The Devil Wears Prada has been my goto motivation movie for years. I’m not really sure how it stuck, but back in college I would put on this movie and be able to stop procrastinating and do my work. Even after college, I would put on this movie whenever I just needed to get some ish done. It’s probably because I’ve always loved New York and dreamt of working at a magazine.
That movie came out in 2006 and I still use it. In fact, I turned it on last night. I’ve been starting this super fun but super involved Poshmark business as a part of my self-care. The details of that endeavor are for another post. I promise I’ll write it eventually. Anyway, I got all of these super awesome clothes but when it comes down to organizing, steaming, ironing, taking pictures, and writing, it can be a little tough to focus. The first week I was super obsessed so this wasn’t a problem. But its been a month now and, although I still absolutely love it, the work was starting to set in.
So I got into my whole “Sit down and do you ish, Amanda” mode. I’m not sure if this helps or hurts but, again, that’s whole nother post (that I will write as soon as I get my ish together). Anyway, the only thing that I knew to do was turn on the Devil Wears Prada. I had recently recorded it on E! because who has a DVD player anymore?
So this gets me to the reason I’m writing this post
It’s not really about the motivation factor of this movie- though, you guessed it, ooh another post? It’s what I realized as I was half tuning it out while working on my Posh closet. unashamed link
I’m like half way through the movie, and I hear Stanley Tucci say, “Wake up, Sweethart.” Any ounce of focus on my closet was immediately killed. Had he not always said “Wake up, Six”? I’ve seen this movie a gazillion bazillion times and I was sure it had been edited. I rewound it like 7 times and watched his lip movement to prove my point. AND THEN…. they totally cut out the whole part where he took her to the closet and kept commenting on her size telling her that all she could fit into was a poncho??
All of a sudden I realized that E! had canned the body shaming in this movie. Of course I went back to things that I missed while I was focused. They totally did. This is amazing, right?
it made me realize two things. #1 that we have come a long way since 2006 in terms of loving all bodies. #2 Why TF hadnt I realized how incredibly body shaming this movie really was? I mean, I knew it was there. I could quote the lines. And I knew it was bad, but I had never really understood it on a level of social impact. Body shaming a person for wearing a size 6? At one point in the original they said “6 is the new 14” and made an icky face.
I’ve been a size 14 for a duration of time that this movie has been out and never once did I really get personally offended. It’s interesting now to reflect back on that because I’m realizing just how much truth I attributed to these concepts. I never got upset about him calling a 14 big because I totally believed that a 14 was big and that I was big. So it wasn’t appalling to me because it was true.

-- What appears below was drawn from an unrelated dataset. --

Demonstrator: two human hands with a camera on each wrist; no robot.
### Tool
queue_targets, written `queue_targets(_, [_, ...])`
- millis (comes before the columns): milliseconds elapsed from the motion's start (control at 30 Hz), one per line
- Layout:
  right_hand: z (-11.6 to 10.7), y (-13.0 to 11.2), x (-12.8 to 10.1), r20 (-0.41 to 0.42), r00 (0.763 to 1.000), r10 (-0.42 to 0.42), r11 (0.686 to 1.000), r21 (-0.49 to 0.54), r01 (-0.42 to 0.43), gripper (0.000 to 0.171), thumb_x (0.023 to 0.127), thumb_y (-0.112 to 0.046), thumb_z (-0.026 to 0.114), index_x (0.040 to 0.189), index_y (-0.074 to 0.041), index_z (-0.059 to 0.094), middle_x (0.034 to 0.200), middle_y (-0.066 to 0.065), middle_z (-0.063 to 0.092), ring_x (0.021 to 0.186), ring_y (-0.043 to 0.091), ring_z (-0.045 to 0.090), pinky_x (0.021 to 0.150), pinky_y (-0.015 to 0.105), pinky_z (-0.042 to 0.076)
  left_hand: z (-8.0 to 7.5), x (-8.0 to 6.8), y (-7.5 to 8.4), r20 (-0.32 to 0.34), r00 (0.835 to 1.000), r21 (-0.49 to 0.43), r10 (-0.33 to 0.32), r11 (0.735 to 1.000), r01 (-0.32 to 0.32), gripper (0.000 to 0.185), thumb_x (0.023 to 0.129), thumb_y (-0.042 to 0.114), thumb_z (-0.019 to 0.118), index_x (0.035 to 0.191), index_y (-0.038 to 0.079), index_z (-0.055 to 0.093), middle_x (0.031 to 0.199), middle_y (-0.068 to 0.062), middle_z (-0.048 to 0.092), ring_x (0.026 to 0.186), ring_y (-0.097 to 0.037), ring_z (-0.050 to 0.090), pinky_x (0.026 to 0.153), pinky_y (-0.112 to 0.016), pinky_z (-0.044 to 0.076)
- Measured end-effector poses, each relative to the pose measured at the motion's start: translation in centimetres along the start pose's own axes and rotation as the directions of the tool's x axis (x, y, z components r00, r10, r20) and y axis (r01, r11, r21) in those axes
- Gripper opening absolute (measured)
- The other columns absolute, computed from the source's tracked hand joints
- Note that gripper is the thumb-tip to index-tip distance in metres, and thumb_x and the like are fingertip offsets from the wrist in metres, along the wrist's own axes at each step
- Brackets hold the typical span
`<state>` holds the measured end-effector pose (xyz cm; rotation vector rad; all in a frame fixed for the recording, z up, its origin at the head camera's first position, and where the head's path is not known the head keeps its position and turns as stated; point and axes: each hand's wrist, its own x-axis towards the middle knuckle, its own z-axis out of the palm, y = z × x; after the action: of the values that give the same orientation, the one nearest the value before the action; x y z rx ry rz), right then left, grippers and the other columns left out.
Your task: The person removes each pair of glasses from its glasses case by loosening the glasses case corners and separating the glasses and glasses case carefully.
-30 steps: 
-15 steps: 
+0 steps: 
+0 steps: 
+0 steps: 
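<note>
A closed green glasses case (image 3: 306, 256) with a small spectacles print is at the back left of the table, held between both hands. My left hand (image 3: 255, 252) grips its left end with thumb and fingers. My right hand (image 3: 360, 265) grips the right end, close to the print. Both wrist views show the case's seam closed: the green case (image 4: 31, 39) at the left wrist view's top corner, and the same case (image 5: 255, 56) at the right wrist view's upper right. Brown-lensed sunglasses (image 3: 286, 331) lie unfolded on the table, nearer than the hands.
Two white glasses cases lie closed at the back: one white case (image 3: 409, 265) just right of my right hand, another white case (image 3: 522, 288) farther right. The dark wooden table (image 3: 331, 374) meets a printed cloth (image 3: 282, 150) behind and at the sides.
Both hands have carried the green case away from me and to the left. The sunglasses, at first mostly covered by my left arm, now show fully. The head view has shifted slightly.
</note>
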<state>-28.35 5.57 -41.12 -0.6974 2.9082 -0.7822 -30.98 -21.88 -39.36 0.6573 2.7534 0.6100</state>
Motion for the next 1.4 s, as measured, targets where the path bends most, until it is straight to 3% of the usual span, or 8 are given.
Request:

Reflection is always emotionally multifaceted
On one hand, I’m like “Whew, I’m glad that I love and respect my body now.” (heart emoji) On the other hand, “What the actual eff? I thought that way? Thats so sad” (streaming tear emoji) I’m sure that I’m not the only person who has felt this way, especially if you grew up in one of the many decades that embodied body shaming. Im just hopeful that, at least for now, we are moving past that. I don’t want to see my beloved kids and teenage clients go through this. Or at least we can try to limit the amount of “this” that they go through.
Body consciousness is normal and natural and actually pretty important. Its good to be aware of yourself as you are in your skin. Its the unbelievable yet painstakingly believable lies that we are told that confirm all of the negative banter floating around in our heads.
Wake up, Sweethart, its time to recognize the lies and challenge the culture. Negative, degrading, body shaming comments are not normal. They are not okay. They hold no value of truth. Think about the eeriness of the fact that most of us know exactly what “6 is the new 14” means, so much so that we just nod our heads and agree. What the hell is that? A 6 is a 6, a 14 is a 14, a number is a number, but a body is something that gives you life. Let’s please stop holding back our lives based on some stupid number that is subject to change based on what Miranda Priestly says this month.
End Rant. Thank you E! Happy Poshing.